Problem to solve - Only the final stretch of the data is wanted: reproduce the line containing "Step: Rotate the" and each line after it, exactly.

Data supplied -

- - - - -

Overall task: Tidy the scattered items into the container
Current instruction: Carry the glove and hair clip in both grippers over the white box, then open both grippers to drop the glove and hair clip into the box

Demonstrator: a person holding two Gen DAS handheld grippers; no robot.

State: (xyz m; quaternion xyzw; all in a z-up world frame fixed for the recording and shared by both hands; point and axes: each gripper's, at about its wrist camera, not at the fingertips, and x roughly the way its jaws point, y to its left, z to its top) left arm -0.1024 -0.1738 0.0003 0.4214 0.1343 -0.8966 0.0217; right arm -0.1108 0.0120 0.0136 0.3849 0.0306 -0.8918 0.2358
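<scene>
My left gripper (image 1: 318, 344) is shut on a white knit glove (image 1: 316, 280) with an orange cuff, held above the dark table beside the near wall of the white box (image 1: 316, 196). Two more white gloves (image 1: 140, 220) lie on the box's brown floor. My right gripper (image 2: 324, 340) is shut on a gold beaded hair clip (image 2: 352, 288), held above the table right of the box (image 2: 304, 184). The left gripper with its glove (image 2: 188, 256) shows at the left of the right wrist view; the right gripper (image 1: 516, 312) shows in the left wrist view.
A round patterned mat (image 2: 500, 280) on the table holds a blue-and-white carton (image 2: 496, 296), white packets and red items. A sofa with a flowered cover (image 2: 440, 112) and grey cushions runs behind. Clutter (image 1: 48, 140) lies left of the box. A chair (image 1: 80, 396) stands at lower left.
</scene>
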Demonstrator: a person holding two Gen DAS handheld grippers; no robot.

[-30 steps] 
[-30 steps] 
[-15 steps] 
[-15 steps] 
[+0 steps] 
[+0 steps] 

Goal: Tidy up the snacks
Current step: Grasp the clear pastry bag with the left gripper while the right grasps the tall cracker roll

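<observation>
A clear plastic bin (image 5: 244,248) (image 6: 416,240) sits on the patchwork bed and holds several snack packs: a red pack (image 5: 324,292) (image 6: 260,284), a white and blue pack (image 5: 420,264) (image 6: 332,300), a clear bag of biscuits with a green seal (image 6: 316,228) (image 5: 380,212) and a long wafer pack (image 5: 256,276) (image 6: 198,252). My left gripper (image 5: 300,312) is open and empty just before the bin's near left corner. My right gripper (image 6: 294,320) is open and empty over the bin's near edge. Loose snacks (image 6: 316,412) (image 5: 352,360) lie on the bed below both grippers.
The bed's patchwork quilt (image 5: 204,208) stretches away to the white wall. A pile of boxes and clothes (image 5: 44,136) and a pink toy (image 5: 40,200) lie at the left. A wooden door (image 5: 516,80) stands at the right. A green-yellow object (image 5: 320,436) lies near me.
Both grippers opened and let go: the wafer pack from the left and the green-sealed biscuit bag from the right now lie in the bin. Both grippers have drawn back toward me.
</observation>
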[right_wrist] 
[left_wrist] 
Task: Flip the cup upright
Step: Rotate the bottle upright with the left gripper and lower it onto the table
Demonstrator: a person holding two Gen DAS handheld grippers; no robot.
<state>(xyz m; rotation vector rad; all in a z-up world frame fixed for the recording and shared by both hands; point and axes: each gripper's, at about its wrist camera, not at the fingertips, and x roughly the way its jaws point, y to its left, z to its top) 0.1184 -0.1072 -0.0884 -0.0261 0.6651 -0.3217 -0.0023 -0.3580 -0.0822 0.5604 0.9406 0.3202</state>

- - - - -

Your solution -
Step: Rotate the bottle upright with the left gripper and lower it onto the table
Demonstrator: a person holding two Gen DAS handheld grippers; no robot.
<state>(xyz m; rotation vector rad; all in a z-up world frame fixed for the recording and shared by both hands; point and axes: each gripper's, at about its wrist camera, not at the fingertips, and x roughly the way its jaws point, y to its left, z to its top) 0.1184 -0.1072 -0.0884 -0.0261 0.6651 -0.3217 -0.0023 -0.3580 -0.0822 0.5604 0.9406 0.3202</state>

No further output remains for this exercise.